Last month, we had the privilege of hosting a delegation of 10 influencers, from the corporate, advocacy and policy communities, who visited the border region as part of the Aspen Institute Latinos and Society Program. They were here to personally get a look at the border, which as we know, has become a topic of national conversation this election cycle.
The delegation was surprised at how much coordination and partnership happens between El Paso and Ciudad Juarez. It's a binational ecosystem that's coming together to plan for its economic and social future.
For example, one day the group toured Paul F. Foster School of Medicine in El Paso -- the first medical school built along the U.S.-Mexico border -- to hear about regional efforts to create a health and medical cluster that will address the health care needs of people on both sides of the border.

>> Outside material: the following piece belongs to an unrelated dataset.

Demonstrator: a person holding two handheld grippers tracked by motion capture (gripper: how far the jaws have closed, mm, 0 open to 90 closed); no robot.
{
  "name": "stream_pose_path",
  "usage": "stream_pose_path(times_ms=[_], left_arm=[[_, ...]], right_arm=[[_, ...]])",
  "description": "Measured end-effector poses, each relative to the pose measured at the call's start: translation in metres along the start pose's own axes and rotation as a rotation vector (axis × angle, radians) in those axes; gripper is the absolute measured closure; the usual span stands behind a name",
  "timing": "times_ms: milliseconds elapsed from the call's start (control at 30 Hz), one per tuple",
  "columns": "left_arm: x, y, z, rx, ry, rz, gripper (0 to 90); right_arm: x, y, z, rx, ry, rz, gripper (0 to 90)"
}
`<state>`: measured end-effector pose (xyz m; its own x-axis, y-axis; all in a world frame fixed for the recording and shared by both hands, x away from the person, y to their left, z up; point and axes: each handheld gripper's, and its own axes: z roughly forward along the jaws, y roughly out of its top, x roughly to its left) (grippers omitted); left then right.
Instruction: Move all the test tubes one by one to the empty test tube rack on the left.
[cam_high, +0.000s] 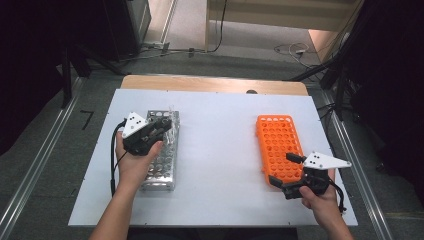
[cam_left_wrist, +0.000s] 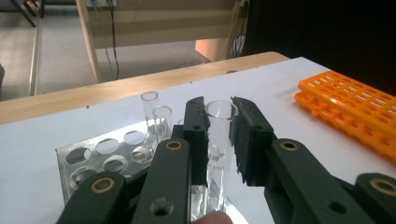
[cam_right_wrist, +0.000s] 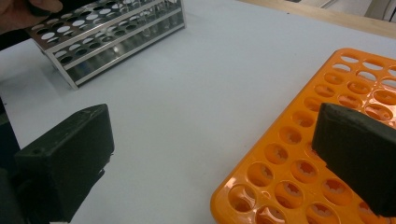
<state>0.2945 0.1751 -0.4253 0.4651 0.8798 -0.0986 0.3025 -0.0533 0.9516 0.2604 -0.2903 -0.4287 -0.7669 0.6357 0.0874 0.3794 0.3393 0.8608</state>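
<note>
Glass test tube (cam_left_wrist: 219, 140) pinched between jaws of L gripper (cam_left_wrist: 219, 135), upright, at far end of metal rack (cam_high: 165, 172), approx 9 o'clock on table (cam_high: 220, 130). Looks thin-walled, light, slick, breakable; grip just below rim w/ gentle squeeze, keep vertical. Two more tubes (cam_left_wrist: 156, 119) stand in rack at 10 o'clock from it. R gripper (cam_high: 286, 172) spread wide, nothing between jaws, over near corner of orange rack (cam_high: 279, 145), approx 4 o'clock on table.

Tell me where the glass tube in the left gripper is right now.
In the left gripper view the glass tube stands upright, clamped by the left gripper at the far end of the metal rack, with two more tubes just behind it.
</note>
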Motion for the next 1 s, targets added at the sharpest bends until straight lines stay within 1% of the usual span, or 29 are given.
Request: stream_pose_path(times_ms=[167, 333, 433, 533, 867, 1000], left_arm=[[0.0000, -0.0009, 0.0004, 0.022, 0.000, -0.006, 75.9], [-0.0008, -0.0015, 0.0022, 0.058, 0.002, -0.010, 75.9], [-0.0023, -0.0019, 0.0023, 0.072, 0.010, -0.001, 75.8], [-0.0039, -0.0023, 0.0025, 0.085, 0.016, 0.017, 75.8], [-0.0071, -0.0035, 0.0049, 0.123, 0.024, 0.037, 75.8], [-0.0069, -0.0037, 0.0056, 0.132, 0.026, 0.037, 75.8]], right_arm=[[-0.0004, -0.0001, 0.0000, 0.001, 0.002, 0.001, 0.0], [-0.0004, 0.0001, -0.0001, 0.000, 0.002, 0.000, 0.0], [-0.0011, 0.0001, -0.0005, 0.001, 0.000, 0.000, 0.0], [-0.0017, 0.0001, -0.0004, -0.002, 0.001, 0.002, 0.0], [-0.0029, -0.0001, -0.0009, -0.003, -0.003, 0.004, 0.0], [-0.0032, -0.0002, -0.0007, -0.003, -0.006, 0.006, 0.0]])
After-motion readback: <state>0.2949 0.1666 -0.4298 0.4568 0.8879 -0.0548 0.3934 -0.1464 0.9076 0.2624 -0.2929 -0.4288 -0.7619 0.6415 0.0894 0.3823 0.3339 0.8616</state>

The next day, they toured Seisa Medical in Juarez, which manufactures medical devices for international companies and is part of this health ecosystem trying to spur health and medical innovation in the region.
While visitors are surprised at everything happening in El Paso, they are even more surprised by how much innovation and progress is happening in Ciudad Juarez.
As someone who invests on both sides of the border -- and who has roots in both cities -- I welcome the awe that comes from visiting Juarez.
For a city that had mostly been put on people's radars and covered in the news for a wave of intense violence, it's hard for outsiders to imagine what else Juarez has to offer -- or if it's even safe to travel here now.
Luckily, the answer is there is a lot the city has to show; and, yes, it is now safe to travel here.
As the group learned firsthand, Juarez is shedding its history of low-skill, low-wage manufacturing and transitioning its workforce into technology and advanced manufacturing opportunities such as those at Seisa Medical, Mechatronics, and Transtelco where Juarenses are leading in technological and medical innovation.
Juarenses have also come together after the wave of violence in the late 2010s to create stronger civic organizations and public spaces that allow the community to thrive. The group visited La Rodadora, a world-class interactive museum where children and families from Juarez can come to see more than 120 exhibits and even take coding classes.
If students are not able to make it to La Rodadora to participate in these coding classes, they can make it to the TechHub, which offers the same classes and so much more. The delegation ended their tour of Juarez at this state of the art startup incubator and business accelerator, which is connecting Juarez with the latest innovative technology and inspiring innovation in the border region.
By the time the delegation left Juarez, we didn't just dispel myths about Juarez and the border region, but we left them with a notion of our region's future endeavors and showed what is possible when neighboring cities come together to create change and embrace our border.